NTTデータ代表取締役副社長執行役員。公共・社会基盤分野担当、中国・APAC分野担当、ソーシャルデザイン担当。
1961年兵庫県生まれ。1984年一橋大学経済学部卒業、同年日本電信電話公社入社。製造業、小売・流通・サービス業でのシステム開発、新規事業創出に従事し、特にコンサルティング、ERP、Eコマース、オムニチャネル、ペイメントの拡大に注力。近年は中国・APAC地域での事業拡大、デジタルソサイエティーの実現に向けた取り組みも推進。2018年6月より現職。著書に『デジタルエコノミーと経営の未来』(三品和広教授と共著(東洋経済新報社、2019年)、『信頼とデジタル』がある。(三品和広教授と共著(ダイヤモンド社、2020)
海外の先進事例をひも解き学ぶことは必要ですが、「遅れている」と焦っても意味がありません。
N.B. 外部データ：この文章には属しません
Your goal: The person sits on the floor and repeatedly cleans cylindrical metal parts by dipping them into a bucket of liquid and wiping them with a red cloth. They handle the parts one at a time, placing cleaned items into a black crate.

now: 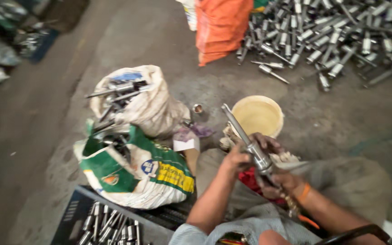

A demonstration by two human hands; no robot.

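Low centre of view: left hand [239,159] fingers curled round metal shaft [248,140], gripping near its collar; right hand [280,181] closed round lower end, whitish rag [286,159] pressed between. Shaft tilts toward 11 o'clock. At 12 o'clock from hands, yellow bucket [258,115]. At 9 o'clock, two sacks [137,168] holding shafts. At 7 o'clock, dark crate [105,222] partly filled. At 1 o'clock, big heap of shafts [332,36] on floor. Judgement: wiping under way, much left.

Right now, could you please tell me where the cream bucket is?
In the head view, the cream bucket stands on the floor right of centre, just beyond the metal shaft in both hands, below the pile of shafts.
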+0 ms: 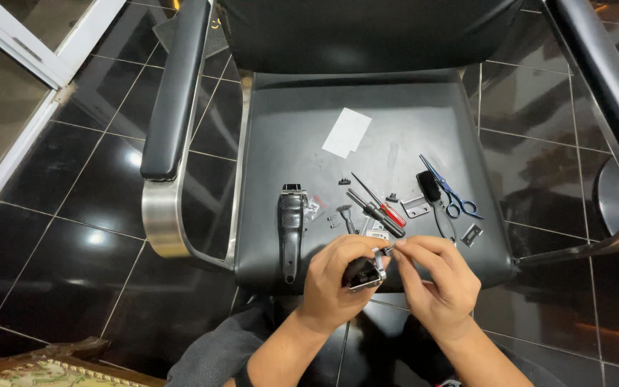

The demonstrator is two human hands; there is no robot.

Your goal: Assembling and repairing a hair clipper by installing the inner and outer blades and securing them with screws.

デジタル変革の目的は、あくまで顧客価値の最大化であり、デジタルエコノミーの3つのドライバーがもたらす変化の先端を突っ走ることではないのですから。顧客価値のリ・インベンションの実践に「遅過ぎる」ということはないですし、むしろリアルの強みと進展する技術を生かした戦略を考え、着実に実行していくことが必要なのではないでしょうか。
──社会の公器として、デジタル技術をビジョンの実現に生かすという視点が大事である、と
デジタルエコノミーの3つのドライバーは、これからも社会を大きく変えていくでしょう。かといって、無自覚にそれを突き詰めることは必ずしも善ではありません。企業も自社が顧客へ提供する価値だけではなく、社会における生活者の課題解決を価値に変えていくことが求められてくるでしょう。また、社会全体のデジタル化を考えていく上で重要なことは、既存の制度や法律を起点とするのではなく、デジタル技術が最大限効果を発揮できる制度や法律と、デジタルによって新たに発生する課題(データの信頼性<フェイクニュース>)、取得情報の偏り<エコーチェンバー>、プライバシー問題など)を解決する制度や法律を含めて社会実装を考えることです。
経営者は、既存事業で利益を出しながら、新しい経営改革を実行し、その結果に責任を持たなければいけません。そのためには、ある程度結果が見通せる具体論(現在の自社の強みと成功へ向けた因果の論理)を理解し、実行していく必要があります。
このような考え方に基づき、本書を執筆しました。読まれた多くの経営者の方から共感と期待のお言葉を頂いています。
経営者の方のお役に立てるように、デジタル変革の現場で起きていることを少しでも理論的に整理し、経営者としての経験に基づいた実践の観点から、引き続き検討を深めていきたいと思います。